Durante quinze anos, entre o auge da Crise dos Mísseis de Cuba e 1977, os mísseis balísticos intercontinentais Minuteman dos Estados Unidos estiveram protegidos por um código de lançamento que dificilmente poderia ser considerado seguro: “00000000”.
A revelação foi feita pelo antigo oficial da Força Aérea Bruce Blair, especialista em política nuclear, que revelou o facto décadas mais tarde, já nos anos 2010. Segundo Blair, esta decisão não resultou de erro técnico, mas de uma opção deliberada das forças armadas norte-americanas.
Em 1962, alarmado com o risco de lançamentos nucleares acidentais ou não autorizados, o presidente John F. Kennedy assinou o National Security Action Memorandum 160, que determinava a instalação de dispositivos de segurança conhecidos como Permissive Action Links (PALs) em todas as armas nucleares dos EUA.
Estes mecanismos tinham como objetivo garantir que um míssil só poderia ser ativado após a receção de um código secreto emitido pelo comando superior, código esse que não seria conhecido pelas equipas de lançamento.
Contudo, o Strategic Air Command (SAC) — a força responsável pelos bombardeiros e mísseis nucleares — viu nestas medidas um obstáculo à capacidade de resposta imediata em caso de ataque. Os generais do SAC temiam que, num cenário de guerra, problemas de comunicação pudessem impedir uma retaliação nuclear rápida.
A solução encontrada foi tão simples quanto arriscada: definir o código de todos os mísseis como “00000000”. Assim, qualquer operador autorizado poderia ativar o sistema de lançamento sem precisar de validação adicional.
Bruce Blair, que serviu como oficial de lançamento na década de 1970, afirmou que esta era a prática padrão e que o sistema dependia essencialmente da chamada “two-man rule” — a “regra dos dois homens” —, que exigia que duas pessoas autorizadas participassem em qualquer ação crítica.
Na prática, porém, esta medida era frequentemente contornada. “Durante os longos turnos, era comum um dos operadores dormir enquanto o outro tinha acesso completo ao painel de controlo”, explicou Blair.
Isso significava que, sabendo que o código era composto por oito zeros, um único indivíduo poderia teoricamente iniciar uma sequência de lançamento nuclear.
A vulnerabilidade manteve-se até 1977, quando o SAC implementou uma reforma designada “Rivet Save”, que introduziu novos painéis de controlo Launch Enable Control Group.
A partir daí, as equipas passaram a necessitar de um código dinâmico de desbloqueio, transmitido em tempo real através de uma Emergency Action Message (EAM) do comando superior.

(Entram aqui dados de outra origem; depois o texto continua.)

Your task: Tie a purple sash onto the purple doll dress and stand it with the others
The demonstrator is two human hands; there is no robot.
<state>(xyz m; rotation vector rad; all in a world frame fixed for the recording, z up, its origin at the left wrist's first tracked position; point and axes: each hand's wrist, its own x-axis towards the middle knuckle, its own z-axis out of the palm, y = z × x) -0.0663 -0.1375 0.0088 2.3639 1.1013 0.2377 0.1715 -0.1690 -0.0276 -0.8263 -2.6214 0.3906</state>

Sem essa sequência — normalmente composta por combinações como “P7P7P7P7P7P7” —, os mísseis permaneceriam inativos, mesmo que as chaves fossem giradas na sequência correta.
Segundo o ZME Science, esta mudança teve dois objetivos principais: reduzir os riscos de erro humano, numa altura em que se planeava diminuir o número de equipas de lançamento, e responder às preocupações com a vulnerabilidade do sistema Minuteman a lançamentos acidentais.
Durante quinze anos, a segurança nuclear global esteve literalmente pendurada por um fio — ou, neste caso, por uma sequência de oito zeros.
O episódio, mantido em segredo durante décadas, demonstra como decisões internas e práticas administrativas podem ter colocado o mundo em risco de um conflito nuclear catastrófico.
Hoje, o código dos mísseis norte-americanos já não é “00000000”. Mas a revelação de Bruce Blair levanta uma questão inquietante: até que ponto a segurança global continua dependente de sistemas humanos tão frágeis?